In the Dunvegan Kaybob South Pool, recent multistage fracked horizontal wells have revealed the presence of a light oil play enveloping a large legacy gas field, developed with vertical wells. The boundary between the oil and gas producing areas intersect structural contours a high angle within deltaic sandstones of the Cretaceous Dunvegan Formation. To address controls on this boundary, a multidisciplinary study of cores, core analysis data, well logs was completed and integrated with test and production data to identify controls on fluid production.
Legacy gas production is from relatively high permeability delta front sandstones, while oil dominated production occurs from lower permeability, fine grained pro-delta deposits. While wells within the legacy gas field produce very low volumes of oil, core fluid extractions reveal significant oil is also present within this portion of the reservoir, but is not mobile. The Dunvegan clearly demonstrates permeability as the main control on the anomalous fluid distributions, with several other tight sandstone plays showing similar relationships, although often more subtle, such as observed in the Cardium, Montney, etc.

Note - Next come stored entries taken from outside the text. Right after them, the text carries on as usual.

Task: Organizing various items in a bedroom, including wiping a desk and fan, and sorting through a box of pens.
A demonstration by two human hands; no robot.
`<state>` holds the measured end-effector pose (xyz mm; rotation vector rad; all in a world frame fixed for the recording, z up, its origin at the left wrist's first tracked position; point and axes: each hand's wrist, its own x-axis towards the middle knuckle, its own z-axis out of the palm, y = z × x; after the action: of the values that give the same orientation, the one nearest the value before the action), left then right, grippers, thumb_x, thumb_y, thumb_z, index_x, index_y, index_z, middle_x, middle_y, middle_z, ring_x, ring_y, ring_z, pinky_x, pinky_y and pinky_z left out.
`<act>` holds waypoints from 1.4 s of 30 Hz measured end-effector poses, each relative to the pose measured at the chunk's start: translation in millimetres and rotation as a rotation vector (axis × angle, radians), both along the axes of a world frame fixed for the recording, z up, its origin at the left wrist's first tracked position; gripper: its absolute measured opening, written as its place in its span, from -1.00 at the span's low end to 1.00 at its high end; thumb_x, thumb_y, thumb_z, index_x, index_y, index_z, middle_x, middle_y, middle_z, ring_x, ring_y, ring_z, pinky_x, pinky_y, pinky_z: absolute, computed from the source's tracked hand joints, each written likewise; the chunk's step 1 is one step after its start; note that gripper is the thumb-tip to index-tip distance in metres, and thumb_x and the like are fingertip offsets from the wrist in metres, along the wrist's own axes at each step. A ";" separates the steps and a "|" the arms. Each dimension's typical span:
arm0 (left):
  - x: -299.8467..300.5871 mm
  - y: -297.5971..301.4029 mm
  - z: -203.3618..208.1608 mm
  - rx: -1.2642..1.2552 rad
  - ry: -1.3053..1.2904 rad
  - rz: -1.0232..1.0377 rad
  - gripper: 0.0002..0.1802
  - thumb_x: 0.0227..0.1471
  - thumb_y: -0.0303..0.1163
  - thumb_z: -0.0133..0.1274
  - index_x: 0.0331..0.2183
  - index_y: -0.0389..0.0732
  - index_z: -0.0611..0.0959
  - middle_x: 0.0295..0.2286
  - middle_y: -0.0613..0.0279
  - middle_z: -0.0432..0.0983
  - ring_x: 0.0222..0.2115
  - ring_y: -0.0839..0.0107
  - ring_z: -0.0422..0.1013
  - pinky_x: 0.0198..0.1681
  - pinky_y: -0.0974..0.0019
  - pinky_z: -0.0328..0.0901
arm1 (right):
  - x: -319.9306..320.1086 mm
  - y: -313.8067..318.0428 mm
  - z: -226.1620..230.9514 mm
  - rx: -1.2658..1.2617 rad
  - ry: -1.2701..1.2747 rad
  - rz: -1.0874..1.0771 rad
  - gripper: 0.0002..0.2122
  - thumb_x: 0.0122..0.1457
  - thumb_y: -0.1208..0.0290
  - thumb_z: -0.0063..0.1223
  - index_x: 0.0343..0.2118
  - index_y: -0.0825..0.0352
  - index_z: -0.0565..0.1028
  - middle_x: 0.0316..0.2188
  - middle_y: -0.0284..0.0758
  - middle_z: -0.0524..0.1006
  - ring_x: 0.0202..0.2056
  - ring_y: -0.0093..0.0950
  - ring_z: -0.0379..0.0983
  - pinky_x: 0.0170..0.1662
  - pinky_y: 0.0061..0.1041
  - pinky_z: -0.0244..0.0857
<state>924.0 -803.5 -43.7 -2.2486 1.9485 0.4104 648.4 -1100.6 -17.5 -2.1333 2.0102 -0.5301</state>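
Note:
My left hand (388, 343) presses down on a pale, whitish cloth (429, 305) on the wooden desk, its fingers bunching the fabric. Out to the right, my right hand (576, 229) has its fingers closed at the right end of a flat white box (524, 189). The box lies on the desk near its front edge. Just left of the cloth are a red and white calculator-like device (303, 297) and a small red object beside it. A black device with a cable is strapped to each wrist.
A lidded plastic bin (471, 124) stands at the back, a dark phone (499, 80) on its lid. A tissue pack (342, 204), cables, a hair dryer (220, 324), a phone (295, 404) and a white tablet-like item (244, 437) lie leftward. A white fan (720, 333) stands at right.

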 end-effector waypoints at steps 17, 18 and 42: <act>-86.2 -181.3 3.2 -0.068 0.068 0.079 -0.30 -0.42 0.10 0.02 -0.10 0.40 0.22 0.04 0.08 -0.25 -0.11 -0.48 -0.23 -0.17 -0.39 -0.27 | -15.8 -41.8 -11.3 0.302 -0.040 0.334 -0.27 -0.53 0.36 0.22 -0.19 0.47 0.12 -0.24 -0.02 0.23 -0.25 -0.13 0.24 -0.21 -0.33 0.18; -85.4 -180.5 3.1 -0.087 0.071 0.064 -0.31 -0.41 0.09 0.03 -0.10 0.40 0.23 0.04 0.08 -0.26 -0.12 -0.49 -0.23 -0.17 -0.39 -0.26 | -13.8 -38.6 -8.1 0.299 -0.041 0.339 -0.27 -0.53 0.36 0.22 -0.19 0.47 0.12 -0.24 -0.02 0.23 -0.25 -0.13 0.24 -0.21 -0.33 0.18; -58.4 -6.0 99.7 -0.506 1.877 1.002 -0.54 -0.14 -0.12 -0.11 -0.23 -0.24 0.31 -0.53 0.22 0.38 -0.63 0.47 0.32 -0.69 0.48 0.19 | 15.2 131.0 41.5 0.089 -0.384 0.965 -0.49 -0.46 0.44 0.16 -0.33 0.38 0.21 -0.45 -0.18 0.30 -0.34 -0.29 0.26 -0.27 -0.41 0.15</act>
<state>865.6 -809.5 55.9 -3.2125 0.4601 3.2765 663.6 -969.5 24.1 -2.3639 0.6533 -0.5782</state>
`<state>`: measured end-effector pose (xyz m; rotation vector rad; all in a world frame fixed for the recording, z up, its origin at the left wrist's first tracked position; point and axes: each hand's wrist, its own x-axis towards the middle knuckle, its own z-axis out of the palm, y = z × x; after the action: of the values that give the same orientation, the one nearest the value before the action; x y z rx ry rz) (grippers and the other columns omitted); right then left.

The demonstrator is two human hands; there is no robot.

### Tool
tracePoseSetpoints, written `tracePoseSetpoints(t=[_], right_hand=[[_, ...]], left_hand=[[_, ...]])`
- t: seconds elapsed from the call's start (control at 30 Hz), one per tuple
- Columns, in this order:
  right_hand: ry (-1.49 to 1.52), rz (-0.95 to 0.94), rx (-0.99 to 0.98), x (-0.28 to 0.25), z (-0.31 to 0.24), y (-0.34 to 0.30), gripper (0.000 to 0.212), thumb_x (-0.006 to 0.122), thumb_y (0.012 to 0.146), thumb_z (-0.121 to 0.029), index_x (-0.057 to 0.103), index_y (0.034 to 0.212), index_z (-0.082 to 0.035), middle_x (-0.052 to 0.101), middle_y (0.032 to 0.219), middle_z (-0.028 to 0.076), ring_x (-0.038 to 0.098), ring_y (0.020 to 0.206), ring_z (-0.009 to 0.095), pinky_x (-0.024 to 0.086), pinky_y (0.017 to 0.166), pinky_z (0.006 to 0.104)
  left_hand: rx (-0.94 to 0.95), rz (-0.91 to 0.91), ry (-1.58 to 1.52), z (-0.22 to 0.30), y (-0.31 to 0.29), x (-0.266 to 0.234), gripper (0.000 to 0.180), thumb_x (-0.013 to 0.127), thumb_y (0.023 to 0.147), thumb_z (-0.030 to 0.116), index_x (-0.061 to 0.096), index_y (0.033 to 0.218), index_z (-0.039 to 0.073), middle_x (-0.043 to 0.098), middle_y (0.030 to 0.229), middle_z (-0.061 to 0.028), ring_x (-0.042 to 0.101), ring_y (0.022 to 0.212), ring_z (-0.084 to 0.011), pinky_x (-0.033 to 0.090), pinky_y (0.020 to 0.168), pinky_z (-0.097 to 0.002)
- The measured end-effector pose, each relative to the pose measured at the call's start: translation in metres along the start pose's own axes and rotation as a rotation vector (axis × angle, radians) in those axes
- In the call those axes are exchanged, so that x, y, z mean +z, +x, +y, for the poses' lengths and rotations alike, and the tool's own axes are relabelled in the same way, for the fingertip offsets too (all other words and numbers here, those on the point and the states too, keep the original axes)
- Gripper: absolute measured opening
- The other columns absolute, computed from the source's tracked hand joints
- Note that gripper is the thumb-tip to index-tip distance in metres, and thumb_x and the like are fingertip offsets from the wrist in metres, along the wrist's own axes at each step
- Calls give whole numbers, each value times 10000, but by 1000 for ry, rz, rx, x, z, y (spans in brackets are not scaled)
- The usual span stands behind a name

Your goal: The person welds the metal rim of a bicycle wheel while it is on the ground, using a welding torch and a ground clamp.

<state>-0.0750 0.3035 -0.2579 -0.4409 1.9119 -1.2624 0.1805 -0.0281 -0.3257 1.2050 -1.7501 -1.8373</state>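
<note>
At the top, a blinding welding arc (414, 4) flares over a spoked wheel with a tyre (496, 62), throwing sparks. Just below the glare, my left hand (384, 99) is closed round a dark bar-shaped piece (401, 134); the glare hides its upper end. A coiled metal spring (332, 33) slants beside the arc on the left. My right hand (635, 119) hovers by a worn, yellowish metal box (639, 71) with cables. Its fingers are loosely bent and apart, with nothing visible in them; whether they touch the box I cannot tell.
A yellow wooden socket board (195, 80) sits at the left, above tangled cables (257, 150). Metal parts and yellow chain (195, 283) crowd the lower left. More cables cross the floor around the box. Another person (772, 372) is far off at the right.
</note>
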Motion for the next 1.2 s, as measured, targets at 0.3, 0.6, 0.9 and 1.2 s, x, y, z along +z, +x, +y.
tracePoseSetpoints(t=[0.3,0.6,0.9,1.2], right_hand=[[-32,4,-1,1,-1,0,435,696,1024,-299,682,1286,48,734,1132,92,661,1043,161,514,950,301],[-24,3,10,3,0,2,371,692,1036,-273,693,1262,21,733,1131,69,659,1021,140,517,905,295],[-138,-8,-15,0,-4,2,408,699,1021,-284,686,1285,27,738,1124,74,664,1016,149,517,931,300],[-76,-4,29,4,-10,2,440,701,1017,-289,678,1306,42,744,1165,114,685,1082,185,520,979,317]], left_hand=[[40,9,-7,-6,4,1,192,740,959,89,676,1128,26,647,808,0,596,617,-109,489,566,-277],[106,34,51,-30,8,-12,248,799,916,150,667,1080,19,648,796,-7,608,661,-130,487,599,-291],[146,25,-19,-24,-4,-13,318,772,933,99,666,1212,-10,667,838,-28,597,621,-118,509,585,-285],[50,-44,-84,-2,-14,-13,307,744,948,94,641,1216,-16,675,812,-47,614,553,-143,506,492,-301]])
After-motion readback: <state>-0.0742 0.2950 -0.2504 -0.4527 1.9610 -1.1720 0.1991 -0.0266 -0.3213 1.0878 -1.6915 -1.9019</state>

The anomalous fluid distributions with higher gas saturations in higher permeability beds and higher oil saturation in lower reservoir quality beds contradict conventional capillary reservoir charge models. Thus, we propose late stage migration of predominantly gas related to the increase in gas generation post peak oil window due to increasing maturity of the kerogen during burial. These late generated gas fluids migrated from the deeper part of the basin preferentially within higher permeability strata and fractures, and displace the earlier emplaced oil resulting in reservoirs with high GOR. These counterintuitive observations with higher liquids production from lower reservoir quality, can significantly improve the play economics and allow better prediction of fluid distribution in many plays.
Although unconventional low permeability reservoirs form laterally continuous thick hydrocarbon accumulations, they often have variable liquid saturations vertically and laterally. While varying kerogen type and maturity are important controls. In several plays, fluid distribution shows a strong correlation with permeability, with higher gas saturations occurring in more permeable beds. The control of permeability on anomalous fluid distribution has been discussed for several clastic, low permeability unconventional light oil and liquid rich gas plays in the Western Canada Sedimentary Basin (e.g. Wood and Sanei 2016, Venieri and Pedersen 2017). In this study we present a study of a legacy gas pool producing from deltaic sandstone reservoirs of the late Cretaceous Dunvegan Formation (Figure 1). The pool is located within the deep basin of western Alberta, an area of pervasive hydrocarbon saturation charged by enveloping thermal mature organic rich mudstones and coals (Masters 1984). The Dunvegan Kaybob South Pool is comprised of a lowstand delta lobe of the southward prograding Dunvegan Delta (Bhattacharya 1993).